Прямолинейность удивляет. Обычно такие разговоры ведут более осторожно, обставляя предложения вежливыми фразами. А этот говорит в лоб. Видимо, считает наше положение настолько отчаянным, что церемонии излишни.

— Какое именно решение?

— Самое разумное в подобных обстоятельствах. — Он улыбается, но улыбка не согревает глаз. — Я готов купить ваше поместье за справедливую цену.

Я моргаю, изображая удивление.

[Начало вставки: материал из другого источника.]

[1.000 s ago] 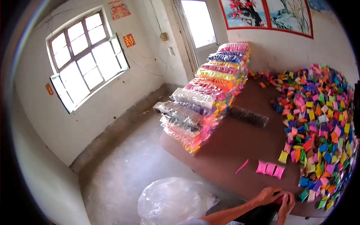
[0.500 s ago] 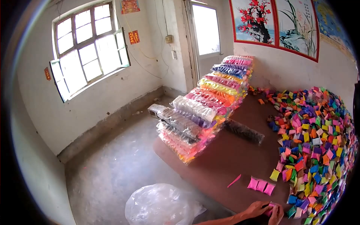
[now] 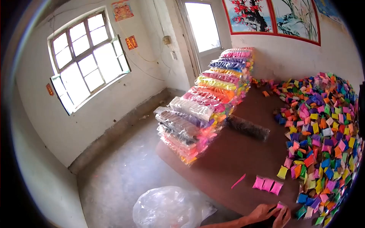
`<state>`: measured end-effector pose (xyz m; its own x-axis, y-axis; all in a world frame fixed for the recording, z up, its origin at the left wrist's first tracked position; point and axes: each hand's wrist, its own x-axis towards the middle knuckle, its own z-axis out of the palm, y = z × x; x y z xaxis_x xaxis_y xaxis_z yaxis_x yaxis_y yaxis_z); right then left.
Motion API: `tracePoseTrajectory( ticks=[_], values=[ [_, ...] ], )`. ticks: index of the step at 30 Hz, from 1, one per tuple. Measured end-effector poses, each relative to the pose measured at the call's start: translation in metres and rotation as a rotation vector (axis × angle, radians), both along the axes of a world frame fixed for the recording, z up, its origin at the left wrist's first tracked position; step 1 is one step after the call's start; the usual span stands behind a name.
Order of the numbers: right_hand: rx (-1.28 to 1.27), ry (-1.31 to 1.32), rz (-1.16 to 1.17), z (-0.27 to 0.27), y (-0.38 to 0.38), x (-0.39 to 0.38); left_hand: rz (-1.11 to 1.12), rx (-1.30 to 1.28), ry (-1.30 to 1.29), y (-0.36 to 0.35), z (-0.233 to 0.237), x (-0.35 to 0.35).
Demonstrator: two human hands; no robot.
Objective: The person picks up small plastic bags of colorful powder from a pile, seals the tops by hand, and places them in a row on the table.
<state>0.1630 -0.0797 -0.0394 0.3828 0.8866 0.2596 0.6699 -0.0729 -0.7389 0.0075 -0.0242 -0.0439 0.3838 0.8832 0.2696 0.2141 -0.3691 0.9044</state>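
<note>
Pink packet point(image 3: 280, 205): small, bright, mostly covered by fingers; between four and five o'clock in view.
Left hand point(image 3: 265, 212): fingers curled, pinching the packet.
Right hand point(image 3: 282, 218): fingertips pinching it too.
Pink strip point(image 3: 267, 185): three plump sections, twelve o'clock from the hands.

Beyond the pink packet strip point(image 3: 267, 185), brown tabletop point(image 3: 243, 157) lies open; to the strip's right, heaped coloured packets point(image 3: 319, 133) block passage.
</note>
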Motion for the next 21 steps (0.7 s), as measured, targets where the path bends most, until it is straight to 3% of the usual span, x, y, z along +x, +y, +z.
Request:
tracePoseTrajectory(
  ticks=[3,4,8,10,13,17,21],
  values=[
    [-0.135,0.147,-0.002,-0.023,0.002,0.008,0.023,-0.036,-0.027,-0.001,-0.003,0.001],
    [0.176,0.187,0.025,-0.030,0.008,0.003,-0.005,-0.058,0.033,-0.001,0.004,-0.002],
    [0.202,0.129,-0.075,-0.009,0.003,-0.013,-0.046,-0.095,-0.014,-0.006,0.039,-0.009],
    [0.270,0.276,-0.043,0.013,0.006,-0.015,-0.087,-0.140,0.081,-0.004,0.045,-0.008],
    [0.208,0.265,-0.049,0.008,0.005,-0.013,-0.015,0.071,0.059,-0.003,0.034,-0.004],
    [0.200,0.311,0.004,0.019,0.009,-0.018,0.002,0.091,0.058,-0.003,0.014,-0.007],
    [0.183,0.296,-0.010,0.018,0.006,-0.016,-0.054,-0.002,0.067,0.000,0.039,-0.007]
  ],
)
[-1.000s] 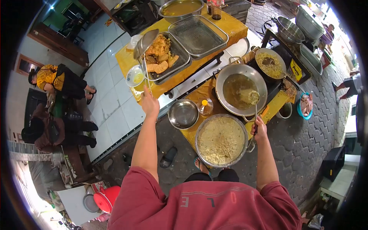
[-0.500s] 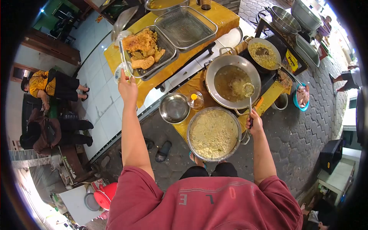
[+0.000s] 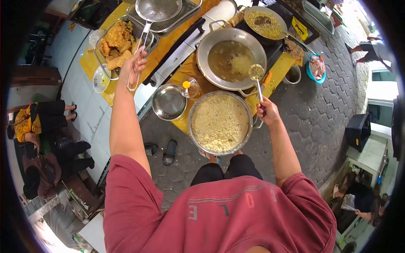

Хотя, честно говоря, чего-то подобного и ожидала с того момента, как он появился.

— Купить? Но мы не собираемся его продавать.

— Мадемуазель де Монклер, — его голос становится мягче, почти сочувствующим, — давайте говорить откровенно. Ваш брат задолжал огромные суммы. Поместье приходит в упадок. У вас нет средств на его содержание, не говоря уже о том, чтобы расплатиться с кредиторами.